Sunday’s second chamber program began with new series host Geoff Nuttall waxing ecstatic about Austrian master Josef Haydn, the “inventor” of the string quartet form as we know it. “We get downright evangelical about him,” said Geoff, “we” being the St. Lawrence String Quartet (SLSQ), which he serves as first violin. Not only did Haydn invent the genre, but he left us dozens of examples, nearly all of top quality; a real treasure trove for string quartet musicians everywhere.

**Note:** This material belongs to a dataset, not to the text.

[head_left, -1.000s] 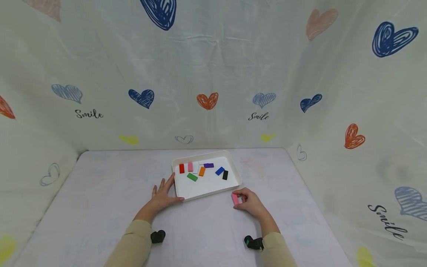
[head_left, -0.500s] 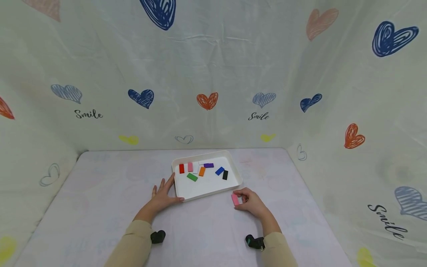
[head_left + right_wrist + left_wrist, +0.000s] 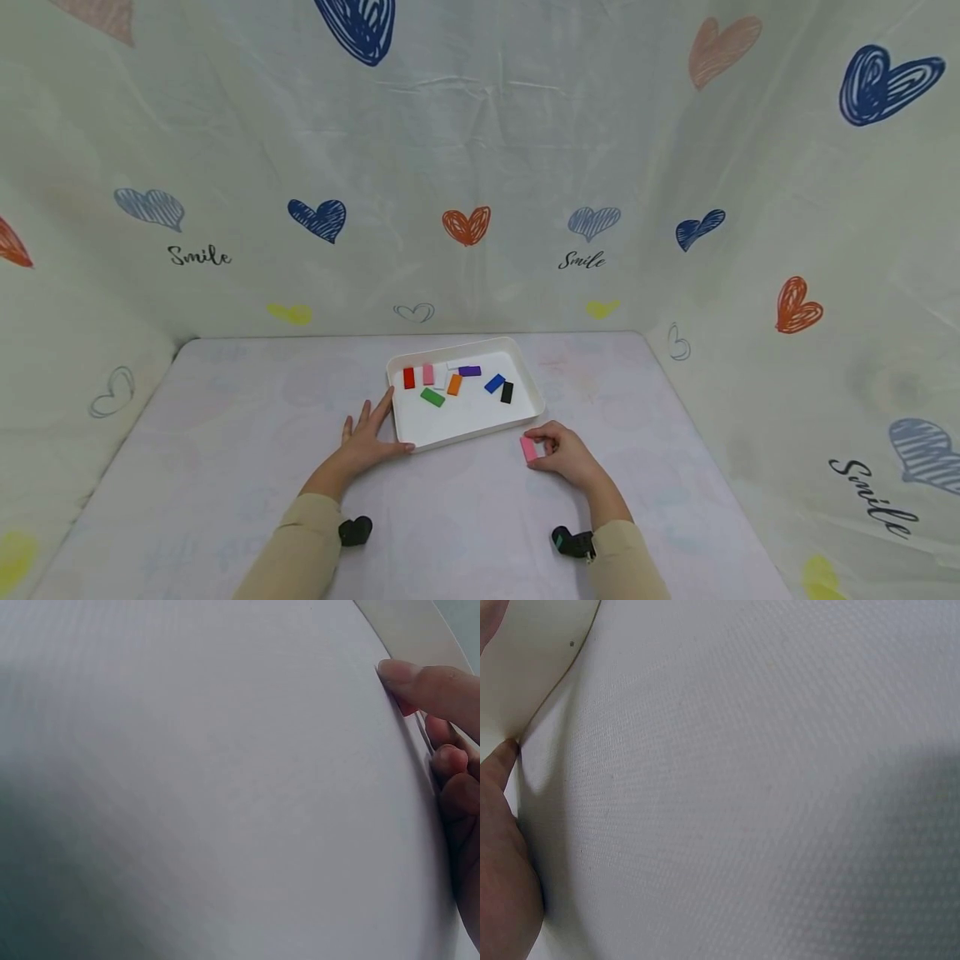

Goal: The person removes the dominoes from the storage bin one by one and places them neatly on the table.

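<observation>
My left hand (image 3: 362, 444) spreads its fingers at the near left corner of a white tray (image 3: 465, 437), index fingertip on the left side and thumb on the front side. The left wrist view catches the thumb (image 3: 502, 765) against the outer wall of the tray. To the right of the tray's front side, my right hand (image 3: 564, 456) pinches a pink block (image 3: 528, 449) by its two ends, between index finger and thumb, close over the tabletop. Seen from the right wrist, the fingers hide most of this block, and only a small reddish part (image 3: 406, 707) shows.
Inside the tray lie flat blocks: red (image 3: 408, 378), another pink one (image 3: 427, 374), green (image 3: 432, 397), orange (image 3: 454, 385), purple (image 3: 469, 372), blue (image 3: 494, 383), black (image 3: 507, 392) and white (image 3: 440, 380). A heart-printed curtain (image 3: 375, 275) hangs behind the table (image 3: 247, 417).
My right hand turns very slightly, and the pink block shifts a touch to the left. The left hand and the tray stay where they were.
</observation>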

After our chief evangelist preached Haydn’s praises at some length, he and his SLSQ sidekicks (second violin Scott St. John, violist Lesley Robertson, and cellist Chris Costanza) settled down to deliver one of Haydn’s earlier efforts: the fourth of his six Op. 20 quartets. The happy and imaginative first movement stood in sharp contrast to the more subdued minor-key theme-and-variations that followed. The customary Minuet movement was anything but courtly and dignified; it was more like a propulsive and syncopated Hungarian Gypsy dance, “with accents in all the wrong places,” as Geoff put it. That one, together with the speedy finale (also in Gypsy style), demonstrated the bountiful wit and humor that Haydn never stopped pouring into his music. Geoff and company simply nailed it, achieving particular excitement in the finale, which they barreled through at breakneck (and risky) tempos. The crowd loved it.
The Hungarian mood (with Rumanian and Greek overtones) continued with Contrasts, by Hungarian hero Bela Bartok. Much of his music is strongly folk-influenced, though it’s stunningly sophisticated at the same time. The piece, as Nuttall told us, was originally commissioned by jazz great Benny Goodman, who was also fond of performing classical music. Doing the honors here were violist Hsin-Yun Huang, clarinetist Todd Palmer, and pianist Pedja Muzijevic. The opening “Recruiting Dance” was a marvel of virtuosity, full of interesting melodies and effects, and more than a touch of musical sarcasm. The following “Relaxation” — despite its animated central interlude — came across like a dreamy nocturne, with ghostly high notes from Hsin-Yun’s glowing viola. The final “Fast Dance” brought more Gypsy flavors to bear, teasing the listener’s ear with a wealth of rhythmic and harmonic tricks. Todd Palmer had a ball with it, which means his listeners did, too.
Next came another Baroque-era treat (Geoff told me we’d be hearing more of those this year): one of JS Bach’s wonderful viola da gamba sonatas, played here by Hsin-Yun (on viola) and Pedja at the piano. Geoff told us that our artists decided to use a piano instead of the original harpsichord, since the modern viola has a more penetrating tone than the ancient viola da gamba, and can carry well over a louder instrument like the piano. Besides, Bach tended to give his harpsichord parts a more important role than its customary basso continuo function, writing an obbligato line for the performer’s right hand that makes it an equal partner to the solo instrument, capable of adding to the polyphonic interplay. The net effect was wonderful, making it easier for the listener to pick up on Bach’s rich counterpoint. Classical geekspeak aside, it was music of sheer genius, played to perfection.
The final work was a radical departure from the series’ usual fare. Pianist Stephen Prutsman is not only a brilliant keyboard artist, but also an accomplished composer and arranger (among other talents), and he’s given us some pretty interesting and offbeat crossover shows in Spoletos past (like playing his own soundtrack for an old silent movie while we watched it). He’s also something of an expert on classic rock ‘n’ roll music of the ‘60s and 70s. So what we got was “Yes transcriptions.” His piano arrangement of “Sound Chaser,” one of the top hits from the rock band Yes. Steve sauntered out on stage in an old, untucked shirt (he’s normally quite the natty dresser), and proceeded to give us a mini-rock concert from the keyboard, complete with a modest light show and clouds of mist billowing onstage. He hammed his act up quite a bit, and the end result was really kinda funny — and a great way to end a terrific concert.